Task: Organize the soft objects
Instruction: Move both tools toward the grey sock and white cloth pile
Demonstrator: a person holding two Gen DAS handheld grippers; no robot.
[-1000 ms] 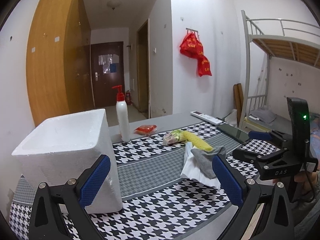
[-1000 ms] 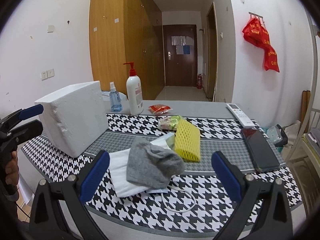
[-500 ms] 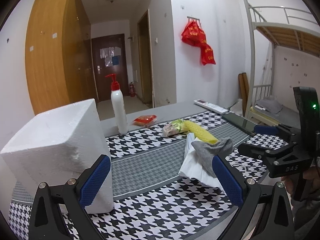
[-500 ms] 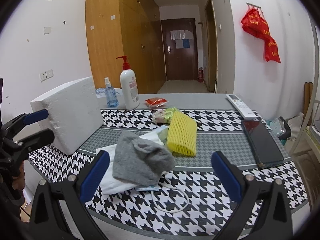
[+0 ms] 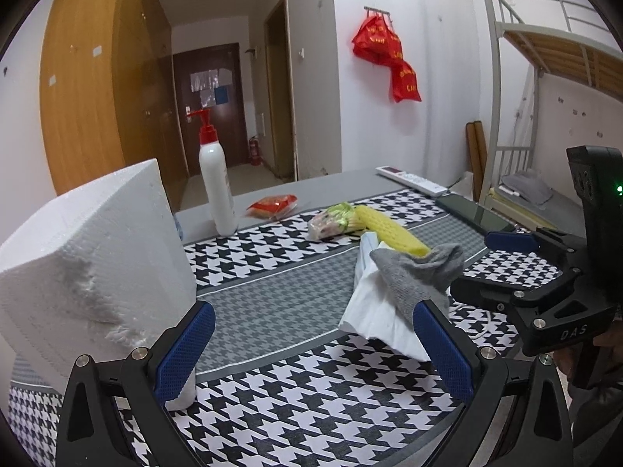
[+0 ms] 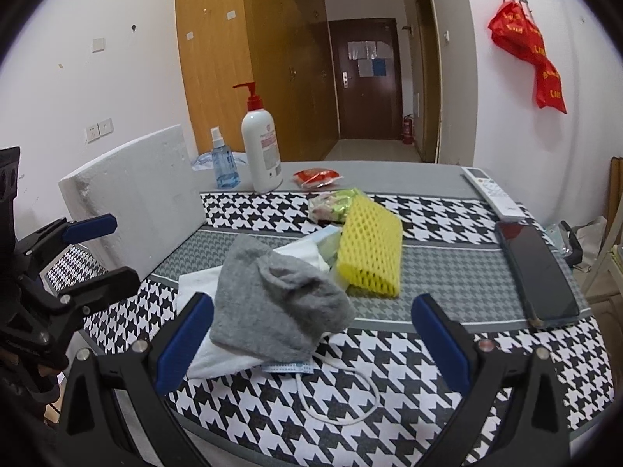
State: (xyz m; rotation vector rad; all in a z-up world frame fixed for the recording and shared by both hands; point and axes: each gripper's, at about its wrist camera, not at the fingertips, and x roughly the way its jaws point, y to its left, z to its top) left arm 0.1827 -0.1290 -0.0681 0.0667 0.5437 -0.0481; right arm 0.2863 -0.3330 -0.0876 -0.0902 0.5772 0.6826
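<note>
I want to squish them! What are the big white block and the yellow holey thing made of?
The white block looks like matte foam, probably polystyrene: its surface is grainy and its corner crumbled. The yellow netted sleeve looks like soft foam mesh, with open diamond holes and puffy strands.

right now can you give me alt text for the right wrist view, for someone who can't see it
The open right gripper hovers before a grey sock lying on white cloth and a face mask on a houndstooth table. A yellow foam net, foam block, pump bottle and phone sit beyond.
</note>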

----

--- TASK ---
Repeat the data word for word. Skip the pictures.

--- RESPONSE TO THIS TASK ---
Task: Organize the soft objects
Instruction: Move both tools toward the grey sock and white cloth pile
Demonstrator: a person holding two Gen DAS handheld grippers; no robot.
[-1000 ms] 
[-1000 ms] 
[-500 ms] 
[-500 ms] 
[+0 ms] 
[+0 ms] 
State: (xyz m; rotation vector rad; all in a z-up world frame fixed for the recording and shared by both hands; point and axes: each gripper's, at about its wrist camera, not at the fingertips, and x roughly the way its jaws point, y to its left, z to its top) left arm 0.1827 -0.1290 -0.0681 0.0667 0.5437 -0.0481; right arm 0.2863 -0.3330 -0.0876 -0.0902 0.5772 0.6826
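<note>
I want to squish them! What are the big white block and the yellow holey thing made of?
The white block looks like matte foam, probably polystyrene: its surface is grainy and its corner crumbled. The yellow netted sleeve looks like soft foam mesh, with open diamond holes and puffy strands.

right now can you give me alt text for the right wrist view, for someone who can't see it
The open right gripper hovers before a grey sock lying on white cloth and a face mask on a houndstooth table. A yellow foam net, foam block, pump bottle and phone sit beyond.
</note>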

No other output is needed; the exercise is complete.